Quid des boîtes de nuit et des hôtels ?

Pour le vendeur de grillade, M. Kalmogo, son chiffre d’affaires journalier avant le couvre-feu s’élevait à environ 50 000 F CFA, mais avec la situation, il ne peut plus avoir plus de 20 000 F CFA.

Les hôtels, les boîtes de nuit, les stations d’essence etc, qui travaillent pour la plupart la nuit, ont également subi les contrecoups du couvre-feu. L’hôtel Avenir sis au quartier Gounghin a vu ses activités tourner au ralenti. "Nous enregistrons depuis la mutinerie, un taux d’occupation des chambres d’environ 10 à 15% alors qu’avant les manifestations, ce taux était situé entre 52 et 55%", a relevé le réceptionniste Mathieu Zongo. Selon lui, avec la levée du couvre-feu, l’activité reprend doucement et le taux d’occupation des chambres tourne autour de 20 à 25% actuellement.

Aux environs de minuit, nous étions devant la boîte de nuit "Le privé" située face à la Maison du peuple. A l’extérieur, pas assez d’engins ou de voitures indiquant la présence d’une boîte de nuit. Après échanges avec les responsables, autorisation nous fut donnée de jeter un coup d’œil à l’intérieur.

Une piste de danse déserte, quelques clients assis devant leurs bouteilles, l’ambiance était morose à l’exception de la musique qui nous transperce les tympans. Un client nous interpelle : "eh ! Sidwaya, écrivez qu’il n’y a rien de tel que la liberté, je ne vous en dis pas plus". Un autre qui a préféré garder l’anonymat dit : "On sent que les gens ont envie de reprendre les habitudes d’avant mais il y a toujours de la réticence car ils ne savent pas si la situation s’est totalement calmée ou pas". Avec la levée de cette restriction de liberté, Léa Kaboré peut se promener maintenant comme elle veut. "Nous avions prévu depuis longtemps aller en boîte mais à cause de la situation nationale, nous n’avions pas pu le faire", a-t-elle noté.

Le technicien de Relax hôtel, Marcel Ouédraogo a précisé que la boîte "Le privé" a perdu beaucoup de clients parce qu’elle n’a pas fonctionné pendant le couvre-feu. Mais, a-t-il poursuivi, avec la levée de la mesure, les gens commencent à venir petit-à-petit. M. Ouédraogo a, en outre, mentionné que son manque à gagner en termes de chiffre d’affaires est très grand. Cette situation se ressent également dans les stations-service de la ville de Ouagadougou.
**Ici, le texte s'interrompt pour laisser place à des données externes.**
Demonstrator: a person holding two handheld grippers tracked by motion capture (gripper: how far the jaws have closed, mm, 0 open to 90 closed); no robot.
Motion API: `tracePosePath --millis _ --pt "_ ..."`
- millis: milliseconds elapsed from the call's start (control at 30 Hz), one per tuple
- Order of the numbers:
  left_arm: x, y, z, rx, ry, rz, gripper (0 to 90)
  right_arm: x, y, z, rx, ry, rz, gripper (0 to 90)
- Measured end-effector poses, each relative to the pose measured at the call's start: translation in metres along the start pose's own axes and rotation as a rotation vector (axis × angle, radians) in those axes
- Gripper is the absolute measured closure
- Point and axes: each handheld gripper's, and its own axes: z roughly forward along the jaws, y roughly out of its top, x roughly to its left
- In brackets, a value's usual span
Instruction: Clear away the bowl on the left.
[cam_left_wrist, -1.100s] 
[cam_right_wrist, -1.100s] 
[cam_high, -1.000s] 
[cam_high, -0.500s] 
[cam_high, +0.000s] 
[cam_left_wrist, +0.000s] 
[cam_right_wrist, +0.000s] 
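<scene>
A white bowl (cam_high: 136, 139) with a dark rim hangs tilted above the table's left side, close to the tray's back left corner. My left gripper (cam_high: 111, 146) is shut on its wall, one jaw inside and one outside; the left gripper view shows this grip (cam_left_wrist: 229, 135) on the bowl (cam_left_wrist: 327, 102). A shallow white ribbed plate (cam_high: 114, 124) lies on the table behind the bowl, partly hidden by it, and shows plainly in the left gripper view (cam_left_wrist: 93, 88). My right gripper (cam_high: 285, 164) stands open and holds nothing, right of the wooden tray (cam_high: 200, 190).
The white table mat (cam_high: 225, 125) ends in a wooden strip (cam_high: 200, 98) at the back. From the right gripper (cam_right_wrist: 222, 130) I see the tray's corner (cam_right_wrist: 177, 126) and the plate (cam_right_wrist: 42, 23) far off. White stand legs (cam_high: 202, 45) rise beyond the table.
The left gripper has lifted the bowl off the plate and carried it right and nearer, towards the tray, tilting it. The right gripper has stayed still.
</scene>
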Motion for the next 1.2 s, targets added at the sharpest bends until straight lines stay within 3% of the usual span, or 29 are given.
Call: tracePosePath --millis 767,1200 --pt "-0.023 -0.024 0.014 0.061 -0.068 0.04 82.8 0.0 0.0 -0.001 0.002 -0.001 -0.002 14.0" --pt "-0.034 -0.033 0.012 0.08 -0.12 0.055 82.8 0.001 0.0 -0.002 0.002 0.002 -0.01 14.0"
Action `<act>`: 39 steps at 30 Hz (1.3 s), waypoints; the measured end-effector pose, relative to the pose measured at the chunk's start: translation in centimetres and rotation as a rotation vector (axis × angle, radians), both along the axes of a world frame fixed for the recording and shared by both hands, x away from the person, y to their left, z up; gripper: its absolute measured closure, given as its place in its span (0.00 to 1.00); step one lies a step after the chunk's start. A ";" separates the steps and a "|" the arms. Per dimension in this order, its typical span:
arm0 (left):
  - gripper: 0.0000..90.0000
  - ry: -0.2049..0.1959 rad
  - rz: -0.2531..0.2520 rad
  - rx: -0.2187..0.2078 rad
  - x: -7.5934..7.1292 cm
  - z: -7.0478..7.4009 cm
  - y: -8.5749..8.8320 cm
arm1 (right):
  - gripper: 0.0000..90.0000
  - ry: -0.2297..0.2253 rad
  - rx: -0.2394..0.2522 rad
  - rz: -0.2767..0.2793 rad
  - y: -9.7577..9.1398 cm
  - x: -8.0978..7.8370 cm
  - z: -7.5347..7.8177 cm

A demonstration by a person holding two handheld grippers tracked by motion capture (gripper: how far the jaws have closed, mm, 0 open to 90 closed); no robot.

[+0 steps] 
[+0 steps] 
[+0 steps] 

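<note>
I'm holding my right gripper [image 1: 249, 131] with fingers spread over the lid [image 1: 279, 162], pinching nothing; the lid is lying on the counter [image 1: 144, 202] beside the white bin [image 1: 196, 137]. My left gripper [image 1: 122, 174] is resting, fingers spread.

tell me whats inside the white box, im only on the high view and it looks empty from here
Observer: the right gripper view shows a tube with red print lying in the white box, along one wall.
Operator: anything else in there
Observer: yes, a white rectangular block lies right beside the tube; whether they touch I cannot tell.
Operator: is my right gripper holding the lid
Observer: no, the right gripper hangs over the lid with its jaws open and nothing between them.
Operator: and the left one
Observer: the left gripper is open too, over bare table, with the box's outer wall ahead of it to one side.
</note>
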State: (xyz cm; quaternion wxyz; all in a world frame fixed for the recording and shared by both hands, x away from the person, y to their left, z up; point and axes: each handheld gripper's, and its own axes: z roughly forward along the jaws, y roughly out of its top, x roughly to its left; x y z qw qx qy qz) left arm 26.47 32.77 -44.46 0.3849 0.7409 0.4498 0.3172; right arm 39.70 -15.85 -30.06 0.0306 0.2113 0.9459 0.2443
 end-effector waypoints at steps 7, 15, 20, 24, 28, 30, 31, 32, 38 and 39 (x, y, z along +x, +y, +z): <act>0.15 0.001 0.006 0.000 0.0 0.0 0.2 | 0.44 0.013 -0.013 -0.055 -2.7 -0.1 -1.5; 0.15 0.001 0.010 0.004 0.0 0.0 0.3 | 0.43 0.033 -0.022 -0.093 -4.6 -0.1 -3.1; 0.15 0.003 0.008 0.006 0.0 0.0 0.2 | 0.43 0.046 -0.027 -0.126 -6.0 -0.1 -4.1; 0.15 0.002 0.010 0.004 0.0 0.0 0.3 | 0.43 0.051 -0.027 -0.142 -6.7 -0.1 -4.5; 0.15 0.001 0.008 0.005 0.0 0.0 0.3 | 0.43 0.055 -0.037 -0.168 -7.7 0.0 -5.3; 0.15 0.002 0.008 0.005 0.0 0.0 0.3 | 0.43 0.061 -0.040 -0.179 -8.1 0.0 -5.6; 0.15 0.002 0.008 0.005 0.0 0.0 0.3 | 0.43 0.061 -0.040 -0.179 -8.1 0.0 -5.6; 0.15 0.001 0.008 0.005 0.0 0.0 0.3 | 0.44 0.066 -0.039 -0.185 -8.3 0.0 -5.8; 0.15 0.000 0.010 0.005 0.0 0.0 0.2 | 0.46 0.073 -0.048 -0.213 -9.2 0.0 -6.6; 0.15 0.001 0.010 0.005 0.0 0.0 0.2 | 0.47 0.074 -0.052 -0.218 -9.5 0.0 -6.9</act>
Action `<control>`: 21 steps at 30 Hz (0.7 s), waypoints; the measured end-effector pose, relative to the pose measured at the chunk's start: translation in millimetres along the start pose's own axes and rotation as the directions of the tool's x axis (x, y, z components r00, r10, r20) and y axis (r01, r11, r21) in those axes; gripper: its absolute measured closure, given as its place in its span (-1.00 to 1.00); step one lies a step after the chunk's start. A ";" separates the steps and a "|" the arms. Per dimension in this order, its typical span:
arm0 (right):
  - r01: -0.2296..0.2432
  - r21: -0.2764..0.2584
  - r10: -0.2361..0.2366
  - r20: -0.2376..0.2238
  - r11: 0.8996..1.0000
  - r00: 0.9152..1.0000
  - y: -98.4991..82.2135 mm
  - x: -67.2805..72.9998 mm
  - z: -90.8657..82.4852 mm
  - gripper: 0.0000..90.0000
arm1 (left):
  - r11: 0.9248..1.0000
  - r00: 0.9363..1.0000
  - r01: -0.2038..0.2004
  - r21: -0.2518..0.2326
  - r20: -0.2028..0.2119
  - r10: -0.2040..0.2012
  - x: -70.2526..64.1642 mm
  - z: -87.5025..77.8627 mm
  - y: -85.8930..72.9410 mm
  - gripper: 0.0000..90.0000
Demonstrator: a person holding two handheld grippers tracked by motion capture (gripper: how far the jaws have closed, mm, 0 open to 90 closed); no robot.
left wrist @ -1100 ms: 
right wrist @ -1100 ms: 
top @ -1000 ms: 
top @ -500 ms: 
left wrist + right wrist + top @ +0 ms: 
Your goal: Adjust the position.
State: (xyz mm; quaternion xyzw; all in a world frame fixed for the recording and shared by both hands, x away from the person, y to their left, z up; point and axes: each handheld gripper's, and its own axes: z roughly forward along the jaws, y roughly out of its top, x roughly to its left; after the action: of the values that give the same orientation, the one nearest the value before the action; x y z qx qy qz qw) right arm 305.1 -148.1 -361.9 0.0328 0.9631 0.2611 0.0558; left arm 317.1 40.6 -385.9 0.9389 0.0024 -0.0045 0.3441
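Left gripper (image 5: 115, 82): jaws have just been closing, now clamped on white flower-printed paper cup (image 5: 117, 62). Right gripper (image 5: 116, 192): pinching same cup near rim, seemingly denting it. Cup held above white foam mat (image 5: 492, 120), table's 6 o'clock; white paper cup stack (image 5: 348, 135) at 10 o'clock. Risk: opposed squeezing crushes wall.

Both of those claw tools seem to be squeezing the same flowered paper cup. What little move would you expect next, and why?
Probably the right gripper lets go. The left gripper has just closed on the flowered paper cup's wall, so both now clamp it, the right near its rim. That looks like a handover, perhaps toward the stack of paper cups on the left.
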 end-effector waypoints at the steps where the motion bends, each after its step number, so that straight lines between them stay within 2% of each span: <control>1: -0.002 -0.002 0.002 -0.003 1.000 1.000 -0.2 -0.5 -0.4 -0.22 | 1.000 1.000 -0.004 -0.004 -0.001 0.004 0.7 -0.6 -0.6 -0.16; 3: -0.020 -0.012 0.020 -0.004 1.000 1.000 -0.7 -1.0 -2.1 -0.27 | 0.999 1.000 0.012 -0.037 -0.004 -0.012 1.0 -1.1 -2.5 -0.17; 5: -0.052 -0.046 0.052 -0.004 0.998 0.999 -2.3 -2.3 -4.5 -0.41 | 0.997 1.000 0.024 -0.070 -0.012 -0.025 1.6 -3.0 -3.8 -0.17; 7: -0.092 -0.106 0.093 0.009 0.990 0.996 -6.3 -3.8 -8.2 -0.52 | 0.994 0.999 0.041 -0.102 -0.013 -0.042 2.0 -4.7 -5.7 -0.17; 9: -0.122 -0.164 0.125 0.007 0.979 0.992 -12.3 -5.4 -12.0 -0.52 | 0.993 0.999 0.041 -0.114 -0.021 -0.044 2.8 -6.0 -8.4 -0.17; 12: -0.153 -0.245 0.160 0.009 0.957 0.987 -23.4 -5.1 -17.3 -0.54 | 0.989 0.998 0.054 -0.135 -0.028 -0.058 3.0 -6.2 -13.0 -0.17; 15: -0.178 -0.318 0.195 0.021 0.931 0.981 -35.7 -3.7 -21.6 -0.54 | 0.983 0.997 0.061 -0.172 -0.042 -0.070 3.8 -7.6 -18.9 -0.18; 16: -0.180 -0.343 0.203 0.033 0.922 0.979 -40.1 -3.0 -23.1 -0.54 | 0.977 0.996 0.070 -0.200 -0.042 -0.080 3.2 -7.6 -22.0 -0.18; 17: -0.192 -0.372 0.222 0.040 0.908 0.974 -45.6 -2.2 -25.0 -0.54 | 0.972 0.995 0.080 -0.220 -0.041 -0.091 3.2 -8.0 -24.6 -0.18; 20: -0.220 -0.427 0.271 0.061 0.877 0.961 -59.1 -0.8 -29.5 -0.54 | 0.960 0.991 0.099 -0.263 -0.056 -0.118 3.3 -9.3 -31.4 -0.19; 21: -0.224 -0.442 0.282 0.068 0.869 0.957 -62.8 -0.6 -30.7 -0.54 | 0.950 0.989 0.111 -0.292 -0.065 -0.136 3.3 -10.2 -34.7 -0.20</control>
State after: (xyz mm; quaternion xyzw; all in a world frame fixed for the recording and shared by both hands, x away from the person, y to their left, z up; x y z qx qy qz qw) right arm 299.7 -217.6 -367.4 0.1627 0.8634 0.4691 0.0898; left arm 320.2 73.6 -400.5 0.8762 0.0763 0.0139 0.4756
En effet, après l’ambiance chaude des maquis et boîtes de nuit, nous avions voulu nous approvisionner en essence aux environs de 24h. Mais quelle ne fut notre surprise de constater que toutes les stations étaient pratiquement fermées, même celles qui fonctionnent 24h/24. A quand une reprise normale des activités nocturnes à Ouagadougou ? Cette question, beaucoup de gens se la posent d’autant plus que la paix demeure le seul gage de développement d’un pays et de l’épanouissement de ses citoyens.